Work to complete:
Extract the complete listing and output it unchanged.

BEGIN

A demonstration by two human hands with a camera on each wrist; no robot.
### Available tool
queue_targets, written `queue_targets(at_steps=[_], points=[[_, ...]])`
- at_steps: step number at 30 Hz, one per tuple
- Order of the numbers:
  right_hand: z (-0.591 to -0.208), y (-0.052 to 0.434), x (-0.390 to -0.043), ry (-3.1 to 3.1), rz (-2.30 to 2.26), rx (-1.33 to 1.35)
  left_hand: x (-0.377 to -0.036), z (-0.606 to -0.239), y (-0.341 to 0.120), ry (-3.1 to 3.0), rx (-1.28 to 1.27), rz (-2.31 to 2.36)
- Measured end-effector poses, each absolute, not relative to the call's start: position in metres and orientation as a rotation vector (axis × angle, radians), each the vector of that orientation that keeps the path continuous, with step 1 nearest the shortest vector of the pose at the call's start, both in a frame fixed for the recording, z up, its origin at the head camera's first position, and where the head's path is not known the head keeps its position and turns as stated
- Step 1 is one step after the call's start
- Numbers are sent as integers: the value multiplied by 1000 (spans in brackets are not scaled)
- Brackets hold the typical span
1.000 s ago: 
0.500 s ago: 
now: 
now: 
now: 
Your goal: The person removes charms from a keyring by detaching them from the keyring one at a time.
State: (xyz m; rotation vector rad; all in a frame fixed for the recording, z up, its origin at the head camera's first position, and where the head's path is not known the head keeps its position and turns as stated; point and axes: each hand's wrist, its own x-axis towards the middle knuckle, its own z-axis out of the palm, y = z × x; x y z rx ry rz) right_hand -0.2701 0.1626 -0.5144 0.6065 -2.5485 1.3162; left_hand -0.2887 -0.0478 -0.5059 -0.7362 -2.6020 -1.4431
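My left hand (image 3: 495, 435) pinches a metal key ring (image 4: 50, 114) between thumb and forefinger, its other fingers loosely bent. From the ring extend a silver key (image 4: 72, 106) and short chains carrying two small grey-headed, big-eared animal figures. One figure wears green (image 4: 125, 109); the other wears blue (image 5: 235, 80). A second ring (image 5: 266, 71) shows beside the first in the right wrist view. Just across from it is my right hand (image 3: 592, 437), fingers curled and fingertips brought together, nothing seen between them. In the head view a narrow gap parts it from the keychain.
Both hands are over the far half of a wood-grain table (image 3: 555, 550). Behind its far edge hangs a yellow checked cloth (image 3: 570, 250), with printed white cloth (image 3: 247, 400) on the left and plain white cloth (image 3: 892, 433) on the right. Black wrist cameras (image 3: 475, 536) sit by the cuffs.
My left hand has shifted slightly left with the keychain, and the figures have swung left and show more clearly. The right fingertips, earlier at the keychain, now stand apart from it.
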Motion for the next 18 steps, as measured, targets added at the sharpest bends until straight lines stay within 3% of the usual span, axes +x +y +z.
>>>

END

Exercise response:
A demonstration by two human hands with a camera on each wrist; no robot.
### Available tool
queue_targets, written `queue_targets(at_steps=[_], points=[[_, ...]])`
- at_steps: step number at 30 Hz, one per tuple
- Order of the numbers:
  right_hand: z (-0.591 to -0.208), y (-0.052 to 0.434), x (-0.390 to -0.043), ry (-3.1 to 3.1), rz (-2.30 to 2.26), rx (-1.33 to 1.35)
  left_hand: x (-0.377 to -0.036), z (-0.606 to -0.239), y (-0.341 to 0.120), ry (-3.1 to 3.0), rx (-1.28 to 1.27), rz (-2.31 to 2.36)
- Measured end-effector poses, each absolute, not relative to the call's start: position in metres and orientation as a rotation vector (axis × angle, radians), each the vector of that orientation that keeps the path continuous, with step 1 nearest the shortest vector of the pose at the call's start, both in a frame fixed for the recording, z up, its origin at the head camera's first position, and where the head's path is not known the head keeps its position and turns as stated
- Step 1 is one step after the call's start
- Numbers are sent as integers: the value multiplied by 1000 (spans in brackets are not scaled)
- Brackets hold the typical span
1.000 s ago: 
0.500 s ago: 
now: 
now: 
now: 
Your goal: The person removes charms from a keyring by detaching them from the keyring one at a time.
State: (xyz m; rotation vector rad; all in a frame fixed for the recording, z up, its origin at the head camera's first position, and where the head's path is not known the head keeps its position and turns as stated; point and axes: each hand's wrist, its own x-axis towards the middle knuckle, its own z-axis out of the palm, y = z × x; x y z rx ry rz) right_hand -0.2701 0.1626 -0.5144 0.6065 -2.5485 1.3162; left_hand -0.2887 -0.0478 -0.5059 -0.7362 -2.6020 -1.4431
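My left hand (image 3: 495, 435) pinches a metal key ring (image 4: 50, 114) between thumb and forefinger, its other fingers loosely bent. From the ring extend a silver key (image 4: 72, 106) and short chains carrying two small grey-headed, big-eared animal figures. One figure wears green (image 4: 125, 109); the other wears blue (image 5: 235, 80). A second ring (image 5: 266, 71) shows beside the first in the right wrist view. Just across from it is my right hand (image 3: 592, 437), fingers curled and fingertips brought together, nothing seen between them. In the head view a narrow gap parts it from the keychain.
Both hands are over the far half of a wood-grain table (image 3: 555, 550). Behind its far edge hangs a yellow checked cloth (image 3: 570, 250), with printed white cloth (image 3: 247, 400) on the left and plain white cloth (image 3: 892, 433) on the right. Black wrist cameras (image 3: 475, 536) sit by the cuffs.
My left hand has shifted slightly left with the keychain, and the figures have swung left and show more clearly. The right fingertips, earlier at the keychain, now stand apart from it.
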Motion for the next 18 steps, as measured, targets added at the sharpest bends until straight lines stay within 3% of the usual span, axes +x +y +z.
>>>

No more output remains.